Many email readers offer built-in spam filtering. These mail clients also provide a means for teaching the spam filter new spam signatures. To teach a signature, customers tag an unsolicited message as spam, or move the spam message into a separate folder. Some internally managed mail servers would benefit from the advantages of a user-teachable spam filtering system. This article describes a custom user-teachable filtering system using Perl, the Maildrop delivery agent, and SpamAssassin.

This example is based on the open source Qmail mail transfer agent [1]. Qmail has a simple interface for handling messages before assigning them to a mailbox. To allow this to happen, Qmail can launch any program, such as a customized Perl script. (Other email servers offer similar functionality. If you are using a different mail server, consult the vendor or project documentation.)

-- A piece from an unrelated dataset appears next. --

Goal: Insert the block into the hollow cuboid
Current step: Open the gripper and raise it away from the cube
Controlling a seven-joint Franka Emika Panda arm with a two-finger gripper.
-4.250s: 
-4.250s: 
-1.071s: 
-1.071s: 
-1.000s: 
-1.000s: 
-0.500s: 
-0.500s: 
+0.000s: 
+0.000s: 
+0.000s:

In the scenario in this article, an incoming mail message is filtered through SpamAssassin. The Maildrop delivery agent, which is included on most Linux distributions, then drops the message into an appropriate directory depending on the spam status as recorded in the header.

For the teaching feature, we will create a special folder for messages that the user marks as spam, and we'll also show you a script that will check the contents of this special folder and feed new spam information to SpamAssassin's Bayesian database.

Sorting with Maildrop

The Maildrop deliver agent was originally designed for the Courier mail server. The purpose of Maildrop is to implement filtering rules and delivery instruction for mail messages. Your Linux distro probably has a version of Maildrop, but if not, you can obtain Maildrop from the Courier website [4].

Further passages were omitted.